Sunday, July 30, 2006

Shall I compare thee to a summer's day . . .

Shall I compare thee to a summer's day?
Thou art more lovely and more temperate:
Rough winds do shake the darling buds of May,
And summer's lease hath all too short a date:
Sometime too hot the eye of heaven shines,
And often is his gold complexion dimm'd;
And every fair from fair sometime declines,
By chance or nature's changing course untrimm'd;
But thy eternal summer shall not fade
Nor lose possession of that fair thou owest;
Nor shall Death brag thou wander'st in his shade,
When in eternal lines to time thou growest:
So long as men can breathe or eyes can see,
So long lives this and this gives life to thee.

-- William Shakespeare

A discussion here.

2 comments:

Jessie said...

I think Shakespeare thought a lot about youth.
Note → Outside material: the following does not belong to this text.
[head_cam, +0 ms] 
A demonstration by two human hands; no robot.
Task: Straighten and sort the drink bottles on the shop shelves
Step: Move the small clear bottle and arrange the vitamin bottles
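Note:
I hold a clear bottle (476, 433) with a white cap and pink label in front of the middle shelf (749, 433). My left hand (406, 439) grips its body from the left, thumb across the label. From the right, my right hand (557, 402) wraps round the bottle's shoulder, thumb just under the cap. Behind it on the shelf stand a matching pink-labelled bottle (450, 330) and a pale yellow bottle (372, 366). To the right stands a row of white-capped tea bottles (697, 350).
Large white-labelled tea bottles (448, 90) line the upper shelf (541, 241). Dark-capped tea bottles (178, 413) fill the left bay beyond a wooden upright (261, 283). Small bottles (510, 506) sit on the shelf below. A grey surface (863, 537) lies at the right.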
This sonnet was written the same year he started the initial draft for Hamlet. A lot of the main characters in Hamlet were youth. Don't forget about Romeo and Juliet, too, which was written a few years earlier. We all know that story is about young lovers!

Anonymous said...

I thought Shakespeare was commissioned to write this poem (as he was many poems)... but, maybe I'm remembering wrong. I don't know! Now it's going to bother me and I'm going to have to go read up on it... crap.